SECTION 6.02 Remedies
If an Event of Default exists, the Credit Obligor may proceed to
protect its rights by suit in equity, action at law or other appropriate
proceedings, whether for the specific performance of any covenant or agreement
of the Guarantor herein contained or in aid of the exercise of any power or
remedy granted to the Credit Obligor under any of the other Credit Obligor
Financing Documents. The Credit Obligor may proceed directly against the
Guarantor hereunder without resorting to any other remedies which it may have
and without proceeding against any other security held by the Credit Obligor.

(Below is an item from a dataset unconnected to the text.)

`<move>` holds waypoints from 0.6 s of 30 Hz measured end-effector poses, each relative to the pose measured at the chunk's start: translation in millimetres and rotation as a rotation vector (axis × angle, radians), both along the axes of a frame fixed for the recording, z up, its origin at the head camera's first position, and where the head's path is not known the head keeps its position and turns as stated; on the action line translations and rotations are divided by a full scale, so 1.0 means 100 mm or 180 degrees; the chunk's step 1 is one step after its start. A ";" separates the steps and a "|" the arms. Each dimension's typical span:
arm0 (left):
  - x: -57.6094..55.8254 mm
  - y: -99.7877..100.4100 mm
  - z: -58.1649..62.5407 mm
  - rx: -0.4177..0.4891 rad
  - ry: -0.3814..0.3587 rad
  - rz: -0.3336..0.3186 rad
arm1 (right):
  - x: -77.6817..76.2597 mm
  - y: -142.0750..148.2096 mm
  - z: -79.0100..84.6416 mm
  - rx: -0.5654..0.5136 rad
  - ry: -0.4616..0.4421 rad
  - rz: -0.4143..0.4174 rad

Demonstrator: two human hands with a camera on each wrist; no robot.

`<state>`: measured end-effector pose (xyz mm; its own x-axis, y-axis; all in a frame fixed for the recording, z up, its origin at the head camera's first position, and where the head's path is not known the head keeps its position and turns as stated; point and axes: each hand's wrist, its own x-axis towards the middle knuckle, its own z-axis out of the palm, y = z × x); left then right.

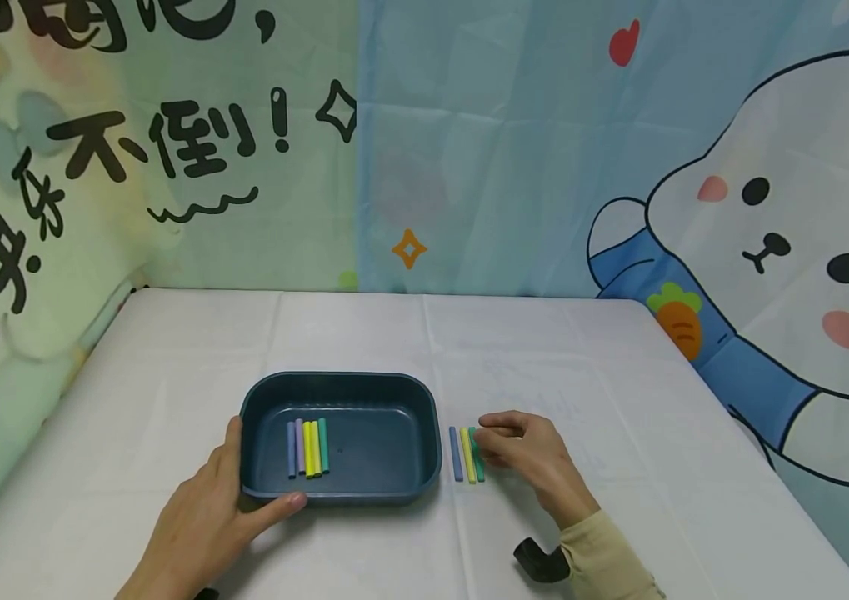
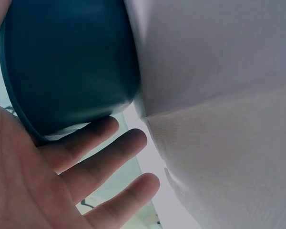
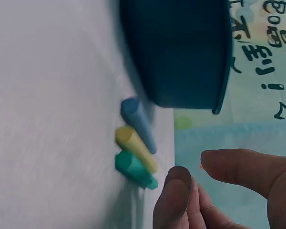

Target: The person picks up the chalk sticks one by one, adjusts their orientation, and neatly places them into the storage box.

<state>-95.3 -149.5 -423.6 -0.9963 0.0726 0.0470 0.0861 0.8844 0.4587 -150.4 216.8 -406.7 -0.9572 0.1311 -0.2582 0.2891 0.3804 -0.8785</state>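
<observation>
Lower left, I see the left hand [image 1: 202,510] spread against the tray [image 1: 382,454], probably steadying it; centre-right, the right hand [image 1: 532,454] gapes, empty, beside coloured sticks [image 1: 466,457].

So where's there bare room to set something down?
Inside the tray, right of its five sticks; also the tablecloth between tray and backdrop. Crowded: at the tray's left, the left hand; just right, three loose sticks and the right hand.
</observation>
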 end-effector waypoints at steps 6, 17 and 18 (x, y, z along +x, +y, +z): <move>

SECTION 6.03 Rights and Remedies of Credit Obligor in the Event of
Bankruptcy, Etc. of Guarantor
In case of the pendency of any receivership, insolvency, liquidation,
bankruptcy, reorganization, arrangement, composition or other judicial
proceeding, or any general assignment for the benefit of creditors, relative to
the Guarantor, the Credit Obligor (irrespective of whether there has been a
default under this Agreement or any of the other Credit Obligor Financing
Documents) shall be entitled and empowered to intervene in such proceedings, to
file and prove a claim or claims for the whole amount owing and unpaid and to
file such other papers or documents as may be necessary or advisable in order to
have the claims of the Credit Obligor (including any claim for reasonable
compensation to the Credit Obligor, its agents, attorneys and counsel, and for
reimbursement of all expenses and liabilities reasonably incurred, and all
advances made, by the Credit Obligor except as a result of its negligence or bad
faith) allowed in such judicial proceedings, to collect and receive any moneys
or other property payable or deliverable on any such claims, and to take such
other action therein as the Credit Obligor may deem necessary or appropriate to
protect its interests.
SECTION 6.04 Agreement to Pay Attorneys' Fees
In the event the Guarantor should default under any of the provisions
of this Agreement and the Credit Obligor should employ attorneys or incur other
expenses for the collection of any payments due hereunder or the enforcement of
performance or observance of any agreement or covenant on the part of the
Guarantor herein contained, the Guarantor will on demand therefor pay to the
Credit Obligor the reasonable fees of such attorneys and such other reasonable
expenses so incurred.
SECTION 6.05 Waiver of Past Defaults
The Credit Obligor may waive any past default hereunder and its
consequences. Upon any such waiver, such default shall cease to exist, and any
Event of Default arising therefrom shall be deemed to have been cured for every
purpose of this Agreement but no such waiver shall extend to any subsequent or
other default or impair any right consequent thereon.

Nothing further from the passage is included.